Der Ärzteverband MEDI fordert die Politik auf, diese Probleme ernst zu nehmen und zu priorisieren. „Die permanenten Forderungen nach Bürokratieabbau und einer effizienteren Digitalisierung haben sich scheinbar abgenutzt, sind jedoch so wichtig wie nie zuvor. Denn wir stehen vor einem sehr großen Praxissterben. Deshalb fordern wir eine umfassende Entbürokratisierungs-Offensive mit mehr Verantwortung und weniger Überregulierung“, so Smetak.

Smetak kritisiert zudem die aktuelle Stellungnahme des GKV-Spitzenverbandes mit Vorschlägen zu Sparmaßnahmen von rund 50 Milliarden Euro jährlich in der gesetzlichen Krankenversicherung, von denen auch die niedergelassenen Ärztinnen und Ärzte stark betroffen wären: „Vorschläge wie die Abschaffungen der bereits eingeführten Entbudgetierungen oder die Streichung der Zuschläge für Terminvermittlungen werden dazu führen, dass sich weiterhin Ärztinnen und Ärzte aus dem GKV-System verabschieden oder gar nicht erst eine Niederlassung in Betracht ziehen.“

Der MEDI-Chef verweist auf eine aktuelle Benchmarking-Analyse des Wirtschaftsprüfungs- und Beratungsunternehmen Deloitte. Demnach könnten gesetzliche Krankenkassen selbst einen wesentlichen Beitrag zur Kostendämpfung leisten. Nach Deloitte-Berechnungen können die Kassen acht bis 13 Milliarden Euro – unter anderem durch Prozessoptimierung und den verstärkten Einsatz digitaler Technologien – einsparen.
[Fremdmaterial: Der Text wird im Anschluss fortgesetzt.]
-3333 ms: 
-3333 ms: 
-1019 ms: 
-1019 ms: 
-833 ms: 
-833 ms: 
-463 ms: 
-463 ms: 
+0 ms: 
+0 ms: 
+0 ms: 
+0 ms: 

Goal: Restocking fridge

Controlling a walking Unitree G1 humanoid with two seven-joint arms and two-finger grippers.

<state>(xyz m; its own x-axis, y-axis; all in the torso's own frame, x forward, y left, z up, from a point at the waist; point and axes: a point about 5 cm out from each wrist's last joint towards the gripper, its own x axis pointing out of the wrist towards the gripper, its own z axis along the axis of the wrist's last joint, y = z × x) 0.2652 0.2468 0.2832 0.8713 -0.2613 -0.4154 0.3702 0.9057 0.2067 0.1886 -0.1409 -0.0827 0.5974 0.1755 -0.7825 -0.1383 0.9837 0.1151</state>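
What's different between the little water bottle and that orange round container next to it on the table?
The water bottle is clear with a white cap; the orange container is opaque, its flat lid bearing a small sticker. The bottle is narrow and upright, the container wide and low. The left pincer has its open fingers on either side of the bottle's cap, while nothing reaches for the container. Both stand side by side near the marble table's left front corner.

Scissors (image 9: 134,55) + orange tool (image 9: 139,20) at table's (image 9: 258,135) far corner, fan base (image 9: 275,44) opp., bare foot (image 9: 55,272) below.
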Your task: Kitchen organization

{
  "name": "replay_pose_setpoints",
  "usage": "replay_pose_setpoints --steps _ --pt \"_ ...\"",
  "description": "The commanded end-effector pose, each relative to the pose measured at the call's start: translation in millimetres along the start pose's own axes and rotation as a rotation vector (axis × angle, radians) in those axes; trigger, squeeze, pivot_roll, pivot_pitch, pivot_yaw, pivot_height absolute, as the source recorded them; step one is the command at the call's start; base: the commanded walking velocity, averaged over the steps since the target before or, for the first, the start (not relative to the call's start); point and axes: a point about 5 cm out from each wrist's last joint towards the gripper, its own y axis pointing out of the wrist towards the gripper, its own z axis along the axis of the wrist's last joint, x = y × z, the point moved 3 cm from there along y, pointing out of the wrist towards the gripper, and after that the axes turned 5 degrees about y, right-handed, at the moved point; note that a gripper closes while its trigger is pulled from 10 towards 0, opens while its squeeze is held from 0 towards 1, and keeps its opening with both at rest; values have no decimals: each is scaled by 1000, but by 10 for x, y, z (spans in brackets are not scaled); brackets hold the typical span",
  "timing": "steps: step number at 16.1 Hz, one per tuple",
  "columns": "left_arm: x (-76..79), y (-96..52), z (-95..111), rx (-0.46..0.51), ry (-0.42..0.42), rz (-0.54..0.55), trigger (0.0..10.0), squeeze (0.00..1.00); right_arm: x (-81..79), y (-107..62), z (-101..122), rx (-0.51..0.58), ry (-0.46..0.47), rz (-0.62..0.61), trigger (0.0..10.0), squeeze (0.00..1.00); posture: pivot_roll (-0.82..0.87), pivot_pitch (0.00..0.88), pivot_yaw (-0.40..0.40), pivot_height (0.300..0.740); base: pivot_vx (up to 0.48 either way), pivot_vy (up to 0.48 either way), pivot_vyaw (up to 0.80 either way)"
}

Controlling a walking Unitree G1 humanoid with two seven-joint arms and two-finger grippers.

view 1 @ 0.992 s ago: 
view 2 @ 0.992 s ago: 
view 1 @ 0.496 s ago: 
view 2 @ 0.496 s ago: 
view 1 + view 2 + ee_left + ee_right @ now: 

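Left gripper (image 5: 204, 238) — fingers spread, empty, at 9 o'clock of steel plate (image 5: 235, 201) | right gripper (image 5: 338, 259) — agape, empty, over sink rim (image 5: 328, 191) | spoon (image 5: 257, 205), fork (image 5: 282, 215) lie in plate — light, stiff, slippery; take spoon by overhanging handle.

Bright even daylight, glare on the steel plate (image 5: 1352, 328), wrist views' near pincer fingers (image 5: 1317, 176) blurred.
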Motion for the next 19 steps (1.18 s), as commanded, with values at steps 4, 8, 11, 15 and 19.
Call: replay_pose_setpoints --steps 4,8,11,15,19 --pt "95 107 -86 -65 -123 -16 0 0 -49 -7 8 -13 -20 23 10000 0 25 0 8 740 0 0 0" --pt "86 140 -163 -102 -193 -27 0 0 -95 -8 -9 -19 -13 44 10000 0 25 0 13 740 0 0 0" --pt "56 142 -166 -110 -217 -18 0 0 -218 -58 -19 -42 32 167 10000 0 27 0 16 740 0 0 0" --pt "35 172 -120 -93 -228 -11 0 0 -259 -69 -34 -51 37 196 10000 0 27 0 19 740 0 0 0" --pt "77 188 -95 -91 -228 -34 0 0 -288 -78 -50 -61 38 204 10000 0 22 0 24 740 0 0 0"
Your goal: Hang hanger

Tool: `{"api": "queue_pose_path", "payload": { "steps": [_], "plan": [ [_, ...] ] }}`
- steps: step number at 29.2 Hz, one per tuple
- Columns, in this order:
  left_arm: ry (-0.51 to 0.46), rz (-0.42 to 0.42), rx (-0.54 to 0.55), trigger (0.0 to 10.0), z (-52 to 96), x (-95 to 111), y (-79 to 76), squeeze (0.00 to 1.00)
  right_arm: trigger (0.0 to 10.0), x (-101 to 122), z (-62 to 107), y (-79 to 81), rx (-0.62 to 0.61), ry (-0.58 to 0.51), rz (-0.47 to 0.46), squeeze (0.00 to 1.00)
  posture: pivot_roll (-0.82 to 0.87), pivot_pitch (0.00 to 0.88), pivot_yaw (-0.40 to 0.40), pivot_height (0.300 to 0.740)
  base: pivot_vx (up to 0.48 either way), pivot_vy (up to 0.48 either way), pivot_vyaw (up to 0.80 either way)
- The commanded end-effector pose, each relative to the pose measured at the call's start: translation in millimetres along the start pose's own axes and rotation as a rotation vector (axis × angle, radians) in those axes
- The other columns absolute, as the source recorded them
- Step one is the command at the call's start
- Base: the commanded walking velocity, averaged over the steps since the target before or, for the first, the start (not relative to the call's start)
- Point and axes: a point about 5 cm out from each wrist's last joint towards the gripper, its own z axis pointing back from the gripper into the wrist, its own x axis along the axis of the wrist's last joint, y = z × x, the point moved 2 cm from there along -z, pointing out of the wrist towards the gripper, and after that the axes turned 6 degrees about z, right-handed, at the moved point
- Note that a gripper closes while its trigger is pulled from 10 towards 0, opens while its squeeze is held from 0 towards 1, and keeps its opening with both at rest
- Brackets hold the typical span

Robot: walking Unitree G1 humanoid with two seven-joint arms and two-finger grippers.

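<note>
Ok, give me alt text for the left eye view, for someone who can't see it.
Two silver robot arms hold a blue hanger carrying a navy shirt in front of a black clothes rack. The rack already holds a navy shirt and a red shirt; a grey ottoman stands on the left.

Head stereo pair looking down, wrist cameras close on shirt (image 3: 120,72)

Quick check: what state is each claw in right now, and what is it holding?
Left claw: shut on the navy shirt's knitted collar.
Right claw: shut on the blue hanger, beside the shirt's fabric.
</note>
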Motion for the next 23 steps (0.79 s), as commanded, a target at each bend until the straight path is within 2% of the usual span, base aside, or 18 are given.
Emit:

„Unsere Erfahrungen und die Analysen zeigen, wie sehr Bürokratie und fehlende Digitalisierung das gesamte Gesundheitswesen belasten. Wir müssen raus aus dieser komplexen Überregulierung. Wir brauchen keine Abstriche bei den Versorgungsleistungen, sondern Entlastung bei der unnötigen Mehrbelastung auf allen Ebenen“, fordert Smetak.